News / USA

Activist Catholic Dorothy Day Considered for Sainthood

US bishops hope to have Dorothy Day, who died in 1980, declared a saint. (Marquette University Archives)
US bishops hope to have Dorothy Day, who died in 1980, declared a saint. (Marquette University Archives)
Adam Phillips
— Dorothy Day is not a familiar name in the United States or around the world.

However, for about half of the 20th century, her name was synonymous with orthodox Catholic teachings on social justice and morality. U.S. bishops hope to have Day, who died in 1980, canonized.

Some Catholics see the bid to declare Day a saint as a political move to reconcile the conservative and liberal wings of the American Catholic Church.

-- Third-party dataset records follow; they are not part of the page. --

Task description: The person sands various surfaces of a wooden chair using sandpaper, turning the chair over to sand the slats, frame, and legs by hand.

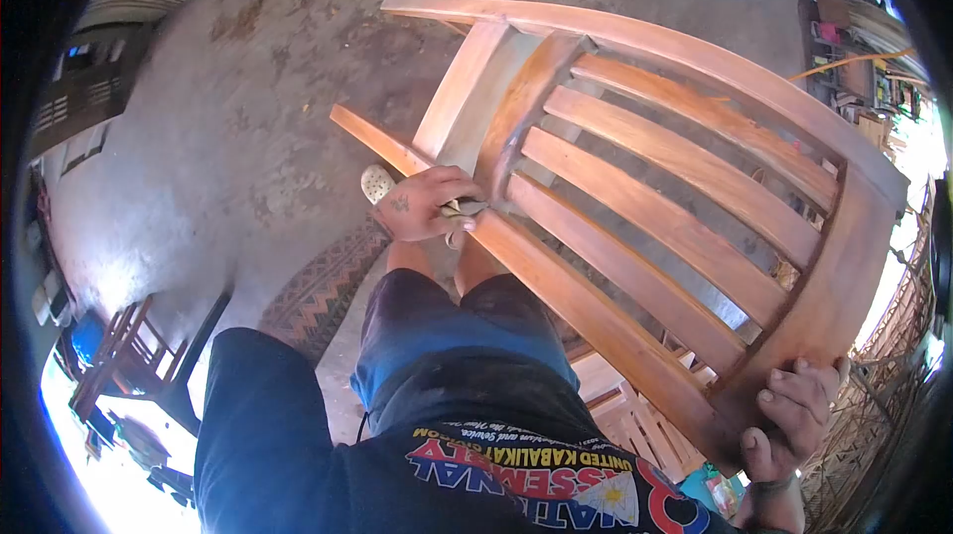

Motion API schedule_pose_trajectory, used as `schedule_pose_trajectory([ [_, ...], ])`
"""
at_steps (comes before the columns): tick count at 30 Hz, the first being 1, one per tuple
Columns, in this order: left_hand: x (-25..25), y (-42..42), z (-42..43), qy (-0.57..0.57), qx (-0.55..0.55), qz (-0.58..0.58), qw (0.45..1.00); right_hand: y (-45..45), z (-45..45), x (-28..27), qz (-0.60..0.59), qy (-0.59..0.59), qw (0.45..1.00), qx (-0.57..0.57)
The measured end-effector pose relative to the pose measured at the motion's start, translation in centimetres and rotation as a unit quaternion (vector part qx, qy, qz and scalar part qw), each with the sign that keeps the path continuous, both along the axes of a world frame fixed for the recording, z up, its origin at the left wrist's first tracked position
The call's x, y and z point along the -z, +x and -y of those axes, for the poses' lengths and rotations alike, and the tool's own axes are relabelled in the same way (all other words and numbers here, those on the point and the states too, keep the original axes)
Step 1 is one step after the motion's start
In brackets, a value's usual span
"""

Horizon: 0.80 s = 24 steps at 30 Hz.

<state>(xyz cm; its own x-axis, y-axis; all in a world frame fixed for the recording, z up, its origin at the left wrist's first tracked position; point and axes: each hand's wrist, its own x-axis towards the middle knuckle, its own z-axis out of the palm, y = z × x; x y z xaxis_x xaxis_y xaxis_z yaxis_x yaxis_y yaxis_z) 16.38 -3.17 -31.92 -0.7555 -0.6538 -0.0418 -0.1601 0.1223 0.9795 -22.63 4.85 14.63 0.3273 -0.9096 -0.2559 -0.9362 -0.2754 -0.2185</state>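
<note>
A slatted wooden chair frame (655, 199), reddish brown, stands tilted in front of me. My left hand (422, 204) is closed on a small folded piece of sandpaper (463, 207), pressed against the near rail (571, 294) close to where a crosspiece joins it. At the lower right, my right hand (791, 417) grips the corner of the wide end board (829, 286). Its fingers curl over the wood and its thumb lies apart, along the edge. Part of the sandpaper is hidden under my left fingers.
A patterned mat (328, 286) lies on the concrete floor (228, 157) left of my legs. Wooden chairs (129, 360) stand at the lower left. More slatted wood (635, 420) shows beneath the frame. Cluttered shelves (844, 58) and woven material (884, 375) line the right side.
</note>
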Motion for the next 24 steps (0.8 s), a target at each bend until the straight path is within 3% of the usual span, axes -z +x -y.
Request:
schedule_pose_trajectory([
  [6,0.3,-0.9,0.1,-0.054,0.004,-0.013,0.998,0.1,0.3,0.6,0.008,-0.011,1.000,-0.012],
  [12,-0.1,-1.3,1.6,-0.017,0.021,-0.012,1.000,0.4,0.3,0.3,-0.009,-0.013,1.000,-0.012],
  [15,-0.9,-1.4,1.1,-0.069,0.020,-0.010,0.997,0.4,0.2,0.2,-0.009,-0.016,1.000,-0.005],
  [18,2.1,-0.6,1.4,-0.032,0.033,0.039,0.998,0.5,0.0,0.2,0.007,-0.012,1.000,0.010],
  [21,1.0,-1.9,-0.3,-0.080,-0.021,0.005,0.997,0.6,0.0,0.3,0.003,-0.017,1.000,0.016],
  [24,0.9,-1.3,1.1,-0.048,0.005,-0.020,0.999,0.6,0.1,-0.1,-0.033,-0.012,0.999,0.006],
])
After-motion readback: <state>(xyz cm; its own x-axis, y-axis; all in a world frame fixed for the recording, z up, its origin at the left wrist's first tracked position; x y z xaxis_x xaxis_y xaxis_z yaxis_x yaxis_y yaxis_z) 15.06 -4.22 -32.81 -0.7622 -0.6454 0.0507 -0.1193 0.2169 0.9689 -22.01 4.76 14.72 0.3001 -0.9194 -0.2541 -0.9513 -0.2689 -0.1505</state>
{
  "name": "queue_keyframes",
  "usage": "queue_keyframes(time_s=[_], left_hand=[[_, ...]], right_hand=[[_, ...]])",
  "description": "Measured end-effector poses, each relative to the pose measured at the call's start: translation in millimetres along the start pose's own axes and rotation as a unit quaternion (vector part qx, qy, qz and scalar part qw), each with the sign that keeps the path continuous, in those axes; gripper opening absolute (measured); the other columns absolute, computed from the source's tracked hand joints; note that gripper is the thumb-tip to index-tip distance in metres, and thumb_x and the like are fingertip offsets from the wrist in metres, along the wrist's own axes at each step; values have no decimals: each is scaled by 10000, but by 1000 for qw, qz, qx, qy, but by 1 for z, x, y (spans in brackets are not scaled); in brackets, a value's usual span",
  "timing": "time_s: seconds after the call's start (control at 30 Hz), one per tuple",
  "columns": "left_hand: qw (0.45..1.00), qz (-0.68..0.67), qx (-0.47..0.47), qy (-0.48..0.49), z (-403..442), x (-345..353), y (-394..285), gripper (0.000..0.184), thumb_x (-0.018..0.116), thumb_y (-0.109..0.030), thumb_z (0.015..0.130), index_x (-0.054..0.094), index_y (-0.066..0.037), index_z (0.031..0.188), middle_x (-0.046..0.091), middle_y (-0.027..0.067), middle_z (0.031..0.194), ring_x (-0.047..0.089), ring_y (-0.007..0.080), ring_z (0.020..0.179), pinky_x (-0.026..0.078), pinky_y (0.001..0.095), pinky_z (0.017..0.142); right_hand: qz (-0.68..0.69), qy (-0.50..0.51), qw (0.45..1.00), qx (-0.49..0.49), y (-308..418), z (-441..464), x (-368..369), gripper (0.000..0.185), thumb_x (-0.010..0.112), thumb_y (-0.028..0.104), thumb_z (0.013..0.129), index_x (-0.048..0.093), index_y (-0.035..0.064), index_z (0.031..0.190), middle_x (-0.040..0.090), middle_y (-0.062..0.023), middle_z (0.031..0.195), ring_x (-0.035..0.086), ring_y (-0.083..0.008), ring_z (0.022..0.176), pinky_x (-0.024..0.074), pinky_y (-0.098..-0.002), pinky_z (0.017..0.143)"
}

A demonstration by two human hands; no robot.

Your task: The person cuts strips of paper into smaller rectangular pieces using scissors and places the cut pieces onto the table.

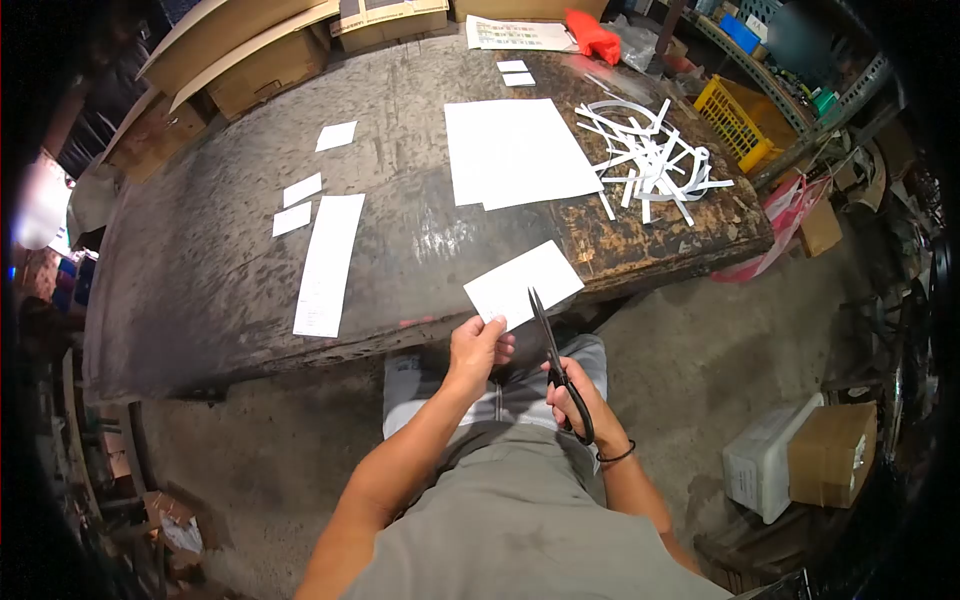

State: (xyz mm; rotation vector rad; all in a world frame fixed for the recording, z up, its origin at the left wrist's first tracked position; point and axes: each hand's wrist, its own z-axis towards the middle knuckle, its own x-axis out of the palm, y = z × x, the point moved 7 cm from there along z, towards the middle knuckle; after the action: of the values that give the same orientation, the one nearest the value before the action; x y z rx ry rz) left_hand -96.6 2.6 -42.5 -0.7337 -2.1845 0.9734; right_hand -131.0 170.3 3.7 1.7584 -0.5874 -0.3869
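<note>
My left hand (481,350) pinches the lower left edge of a white paper piece (520,283), held over the table's front edge. My right hand (578,390) is wrapped round the handles of black scissors (552,350). The scissor blades point away from me and lie at the paper's lower edge, looking nearly closed. Beyond the held piece is a stack of large white sheets (520,153). On the left of the table rests a long printed paper strip (329,265), with small white cards (302,187) near it.
Curled white paper scraps (655,160) are heaped at the table's right. Cardboard boxes (265,70) line the far left edge. A red item (593,37) and printed sheets (515,35) lie at the back. A yellow crate (733,120) is beyond the right edge.
</note>
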Motion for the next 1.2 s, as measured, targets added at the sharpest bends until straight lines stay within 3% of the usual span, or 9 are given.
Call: queue_keyframes(time_s=[0.27, 0.43, 0.63, 0.8, 1.07, 1.2], left_hand=[[994, 30, 89, -48, -9, -51, -6, 257, 597, -225, 848, 603, -14, 994, 636, 81, 848, 588, 141, 676, 494, 269, 595], [995, 0, 87, -44, -13, -37, -7, 263, 586, -221, 868, 592, -17, 1033, 644, 83, 932, 612, 161, 738, 515, 294, 647], [994, -36, 87, -48, -14, -32, -10, 272, 573, -219, 884, 568, -16, 1066, 641, 93, 970, 635, 186, 807, 529, 304, 669], [992, -80, 81, -49, -15, -28, -11, 271, 567, -212, 888, 554, -6, 1064, 637, 108, 976, 643, 207, 808, 538, 318, 680], [989, -121, 80, -39, -11, -26, -8, 222, 545, -189, 907, 548, -3, 1028, 641, 123, 964, 651, 192, 780, 554, 290, 661], [989, -120, 77, -37, -12, -27, -9, 237, 546, -174, 899, 536, 0, 1060, 635, 130, 970, 649, 210, 790, 556, 293, 653]], right_hand=[[-7, 13, 1000, 14, -24, 12, 5, 624, 578, 531, 853, 419, 33, 1195, 468, 23, 688, 454, -38, 526, 371, -184, 466], [-21, 17, 999, 25, -24, 20, 10, 618, 592, 519, 851, 418, 39, 1198, 452, 30, 680, 444, -40, 521, 366, -185, 467], [-74, 15, 997, -21, -20, 4, 7, 491, 571, 389, 896, 419, 42, 1209, 455, 30, 686, 445, -45, 532, 371, -193, 479], [-68, 32, 995, 58, -29, -20, 10, 493, 571, 366, 894, 412, 48, 1236, 489, -2, 666, 504, -100, 547, 407, -262, 507], [-90, 13, 993, 75, -24, -9, 28, 449, 569, 304, 895, 414, 25, 1210, 513, -43, 657, 529, -134, 544, 420, -284, 512], [-128, 34, 990, 49, -21, 3, 31, 450, 505, 361, 930, 407, 43, 1233, 493, 2, 693, 497, -72, 554, 429, -223, 513]])
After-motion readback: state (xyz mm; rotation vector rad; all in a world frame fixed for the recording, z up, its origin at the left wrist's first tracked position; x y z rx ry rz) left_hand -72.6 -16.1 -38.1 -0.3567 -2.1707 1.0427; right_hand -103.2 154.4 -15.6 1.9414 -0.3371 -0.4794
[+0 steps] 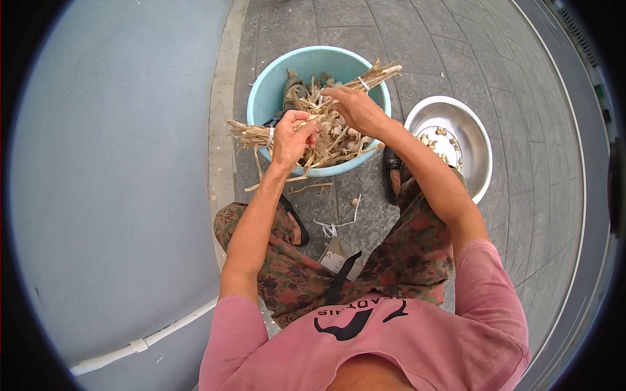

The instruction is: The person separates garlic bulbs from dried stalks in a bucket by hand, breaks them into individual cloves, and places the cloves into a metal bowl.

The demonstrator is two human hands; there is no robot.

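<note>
Can't make out from my end what that pale bit (313,118) in the left hand (295,135) is, way too small. Can't tell if the right hand (355,111) is gripping anything either. Dry stalks (336,144) bury the blue tub's (256,98) bottom, and the pink shirt (417,339) runs off my lower edge.

Tub (269,91): looked like smooth plastic, faintly glossy
Bowl (481,144): was shiny, smooth metal
Stalks (383,73): looked dry, rough and fibrous
Paving (535,98): looked like rough, matt stone
Shirt (417,339): was matt cloth
Trousers (293,268): were matt cloth too
Wall (117,163): looked smooth and matt
</note>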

Day did not always fit the common stereotype of a Catholic saint. In a 1973 interview, she offered a no-nonsense rationale for feeding the poor that is earthy, not ethereal.   

“If your brother is hungry you feed him," she said. "You don’t meet him at the door and say ‘be thou filled’ or wait a couple of weeks and you’ll get a welfare check. You sit him down.”
Dorothy Day at a Catholic Workers' communal farm in Easton, Pennsylvania, ca. 1938. (Marquette University Archives)Dorothy Day at a Catholic Workers' communal farm in Easton, Pennsylvania, ca. 1938. (Marquette University Archives)
x
Dorothy Day at a Catholic Workers' communal farm in Easton, Pennsylvania, ca. 1938. (Marquette University Archives)
Dorothy Day at a Catholic Workers' communal farm in Easton, Pennsylvania, ca. 1938. (Marquette University Archives)

Day was born in Brooklyn, New York, in 1897 to a middle class Protestant family that rarely attended church. She became radicalized at an early age, says biographer Jim O’Grady, author of "Dorothy Day: With Love for the Poor."   ​

“When she moved to New York in her late teens, she was around a lot of radical agitators. She wrote her left-wing periodicals. She was a friend of the labor movement and anti-war groups," O'Grady says. "She interviewed Trotsky when he passed through New York City. She did some heavy drinking with Eugene O’Neill in a saloon in Greenwich Village and at some point she had an abortion and a divorce. So that was her youth.”  

In "The Long Loneliness," Day’s 1952 autobiography, she recounts a deep spiritual crisis, followed by a religious awakening which climaxed with the 1926 birth of her daughter, Tamar, who Day had baptized.

"The way she described it, she was so suffused with gratitude that she turned to God," O'Grady says. "She herself was baptized as a Catholic and she embarked on this lifelong journey of learning what that was. But she never stopped having this deep fervor for issues of social justice."

In 1933, during the Depression, Day and a fellow activist began publishing a newspaper called The Catholic Worker. Its headquarters in a poor New York neighborhood soon grew into a place where the homeless could always find shelter and the hungry could get a meal.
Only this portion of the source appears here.